> [TASK INSTRUCTIONS] Restate exactly the lines from the top of the listing below to the line containing "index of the"; the remaining lines are not wanted.

> [INPUT DATA]
----

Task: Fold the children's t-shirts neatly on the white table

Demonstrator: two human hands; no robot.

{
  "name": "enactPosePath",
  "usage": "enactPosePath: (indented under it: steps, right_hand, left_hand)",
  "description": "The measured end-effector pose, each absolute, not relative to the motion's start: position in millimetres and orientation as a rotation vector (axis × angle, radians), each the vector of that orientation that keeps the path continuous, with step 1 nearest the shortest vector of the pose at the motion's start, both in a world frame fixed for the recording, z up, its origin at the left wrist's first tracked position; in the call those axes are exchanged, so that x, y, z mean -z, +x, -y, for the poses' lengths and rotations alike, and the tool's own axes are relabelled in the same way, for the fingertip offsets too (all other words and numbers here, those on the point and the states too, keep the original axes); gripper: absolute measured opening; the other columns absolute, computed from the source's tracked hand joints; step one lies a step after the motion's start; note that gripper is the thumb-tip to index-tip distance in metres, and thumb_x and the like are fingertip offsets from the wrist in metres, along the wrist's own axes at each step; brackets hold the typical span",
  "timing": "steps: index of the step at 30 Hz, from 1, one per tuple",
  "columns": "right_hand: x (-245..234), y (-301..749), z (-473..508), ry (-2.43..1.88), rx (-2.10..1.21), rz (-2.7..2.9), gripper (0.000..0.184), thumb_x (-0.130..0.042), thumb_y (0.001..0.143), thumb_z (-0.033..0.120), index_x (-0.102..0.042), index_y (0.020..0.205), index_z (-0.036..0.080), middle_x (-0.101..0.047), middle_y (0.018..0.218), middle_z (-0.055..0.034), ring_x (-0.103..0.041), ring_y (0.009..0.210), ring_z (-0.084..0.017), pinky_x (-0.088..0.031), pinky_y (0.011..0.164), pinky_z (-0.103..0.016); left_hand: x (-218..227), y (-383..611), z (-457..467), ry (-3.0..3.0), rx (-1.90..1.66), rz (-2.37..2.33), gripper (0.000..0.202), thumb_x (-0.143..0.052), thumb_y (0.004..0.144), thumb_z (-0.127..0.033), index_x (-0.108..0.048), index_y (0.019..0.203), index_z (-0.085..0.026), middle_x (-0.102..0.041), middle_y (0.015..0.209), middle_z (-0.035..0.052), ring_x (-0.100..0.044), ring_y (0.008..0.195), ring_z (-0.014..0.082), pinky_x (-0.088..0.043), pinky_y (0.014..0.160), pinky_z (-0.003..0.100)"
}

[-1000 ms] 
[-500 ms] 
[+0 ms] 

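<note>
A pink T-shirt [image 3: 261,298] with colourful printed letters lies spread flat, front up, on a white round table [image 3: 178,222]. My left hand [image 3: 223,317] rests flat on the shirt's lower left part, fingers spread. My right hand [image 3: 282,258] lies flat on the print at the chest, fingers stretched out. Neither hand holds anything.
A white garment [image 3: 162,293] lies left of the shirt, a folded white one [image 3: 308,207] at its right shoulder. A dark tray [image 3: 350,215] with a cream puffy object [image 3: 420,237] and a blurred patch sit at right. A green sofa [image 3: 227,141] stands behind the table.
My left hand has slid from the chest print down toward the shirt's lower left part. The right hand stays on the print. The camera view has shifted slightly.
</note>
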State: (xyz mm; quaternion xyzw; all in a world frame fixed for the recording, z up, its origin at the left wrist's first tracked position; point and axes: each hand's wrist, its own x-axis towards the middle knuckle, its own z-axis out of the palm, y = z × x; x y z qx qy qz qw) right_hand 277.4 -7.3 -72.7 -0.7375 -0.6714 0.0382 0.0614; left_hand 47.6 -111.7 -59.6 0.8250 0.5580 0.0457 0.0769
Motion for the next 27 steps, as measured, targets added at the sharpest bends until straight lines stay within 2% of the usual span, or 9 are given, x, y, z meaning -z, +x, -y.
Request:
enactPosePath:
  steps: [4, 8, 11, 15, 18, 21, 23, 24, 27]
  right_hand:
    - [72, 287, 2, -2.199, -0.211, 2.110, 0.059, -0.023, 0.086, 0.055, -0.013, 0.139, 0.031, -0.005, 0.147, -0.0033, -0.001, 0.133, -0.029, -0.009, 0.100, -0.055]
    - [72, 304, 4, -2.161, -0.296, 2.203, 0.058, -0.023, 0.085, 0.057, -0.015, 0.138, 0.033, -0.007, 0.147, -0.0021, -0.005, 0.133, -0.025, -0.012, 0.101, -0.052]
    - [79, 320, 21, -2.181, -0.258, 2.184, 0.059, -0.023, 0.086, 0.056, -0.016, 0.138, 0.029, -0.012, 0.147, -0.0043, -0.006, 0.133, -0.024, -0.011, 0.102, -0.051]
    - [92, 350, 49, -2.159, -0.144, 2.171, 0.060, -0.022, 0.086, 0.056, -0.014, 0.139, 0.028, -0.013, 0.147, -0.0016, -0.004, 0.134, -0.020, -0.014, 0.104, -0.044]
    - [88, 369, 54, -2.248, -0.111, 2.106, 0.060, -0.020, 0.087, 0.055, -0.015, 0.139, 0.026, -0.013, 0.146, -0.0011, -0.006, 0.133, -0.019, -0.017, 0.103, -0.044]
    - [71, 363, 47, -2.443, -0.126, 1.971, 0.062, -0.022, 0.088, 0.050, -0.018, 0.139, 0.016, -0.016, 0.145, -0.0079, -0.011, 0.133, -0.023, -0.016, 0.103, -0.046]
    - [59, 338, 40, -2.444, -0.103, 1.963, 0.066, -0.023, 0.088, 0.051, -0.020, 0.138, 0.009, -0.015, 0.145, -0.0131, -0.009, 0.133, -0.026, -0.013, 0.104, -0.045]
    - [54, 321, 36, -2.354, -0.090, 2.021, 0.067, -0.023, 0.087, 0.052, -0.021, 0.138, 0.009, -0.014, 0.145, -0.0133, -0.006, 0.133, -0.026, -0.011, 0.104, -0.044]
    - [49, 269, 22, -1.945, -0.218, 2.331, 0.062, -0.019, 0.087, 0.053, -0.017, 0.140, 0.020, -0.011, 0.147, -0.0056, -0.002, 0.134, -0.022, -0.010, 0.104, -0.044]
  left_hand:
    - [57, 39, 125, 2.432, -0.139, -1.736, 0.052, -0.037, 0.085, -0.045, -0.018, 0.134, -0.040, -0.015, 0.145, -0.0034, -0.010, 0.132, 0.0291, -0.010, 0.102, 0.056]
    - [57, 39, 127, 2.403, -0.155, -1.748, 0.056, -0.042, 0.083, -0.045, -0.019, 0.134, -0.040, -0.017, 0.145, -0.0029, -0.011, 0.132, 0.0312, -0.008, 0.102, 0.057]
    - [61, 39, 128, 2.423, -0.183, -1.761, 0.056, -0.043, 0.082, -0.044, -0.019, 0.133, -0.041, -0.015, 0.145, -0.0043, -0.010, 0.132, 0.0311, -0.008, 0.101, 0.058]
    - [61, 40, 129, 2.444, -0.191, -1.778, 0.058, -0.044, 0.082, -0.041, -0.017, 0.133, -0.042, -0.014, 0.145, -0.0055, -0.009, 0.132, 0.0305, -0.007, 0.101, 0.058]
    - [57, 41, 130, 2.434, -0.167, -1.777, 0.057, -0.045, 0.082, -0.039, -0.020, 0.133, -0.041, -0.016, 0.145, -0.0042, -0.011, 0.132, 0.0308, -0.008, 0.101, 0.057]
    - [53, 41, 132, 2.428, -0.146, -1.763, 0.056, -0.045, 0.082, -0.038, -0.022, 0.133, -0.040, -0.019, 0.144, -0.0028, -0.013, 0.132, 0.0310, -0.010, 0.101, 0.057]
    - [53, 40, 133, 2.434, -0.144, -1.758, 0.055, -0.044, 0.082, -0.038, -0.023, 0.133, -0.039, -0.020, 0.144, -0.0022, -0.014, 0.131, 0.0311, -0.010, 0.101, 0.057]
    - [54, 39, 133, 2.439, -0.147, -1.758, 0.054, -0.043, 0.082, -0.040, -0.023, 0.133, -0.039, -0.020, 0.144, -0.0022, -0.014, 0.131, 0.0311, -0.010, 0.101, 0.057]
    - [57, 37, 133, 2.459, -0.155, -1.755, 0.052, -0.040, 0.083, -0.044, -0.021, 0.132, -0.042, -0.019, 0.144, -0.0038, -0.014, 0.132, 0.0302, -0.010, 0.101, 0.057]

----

> [EXERCISE RESULT]
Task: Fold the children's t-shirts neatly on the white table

Demonstrator: two human hands; no robot.

{
  "name": "enactPosePath",
  "usage": "enactPosePath: (indented under it: steps, right_hand, left_hand)",
  "description": "The measured end-effector pose, each absolute, not relative to the motion's start: position in millimetres and orientation as a rotation vector (axis × angle, radians), each the vector of that orientation that keeps the path continuous, with step 1 nearest the shortest vector of the pose at the motion's start, both in a world frame fixed for the recording, z up, its origin at the left wrist's first tracked position; in the call those axes are exchanged, so that x, y, z mean -z, +x, -y, for the poses' lengths and rotations alike, and the tool's own axes are relabelled in the same way, for the fingertip offsets too (all other words and numbers here, those on the point and the states too, keep the original axes); gripper: absolute measured opening; the other columns absolute, computed from the source's tracked hand joints; step one lies a step after the motion's start; note that gripper is the thumb-tip to index-tip distance in metres, and thumb_x and the like are fingertip offsets from the wrist in metres, along the wrist's own axes at each step; brackets hold the typical span",
  "timing": "steps: index of the step at 30 Hz, from 1, one per tuple",

The response to this exercise is now finished.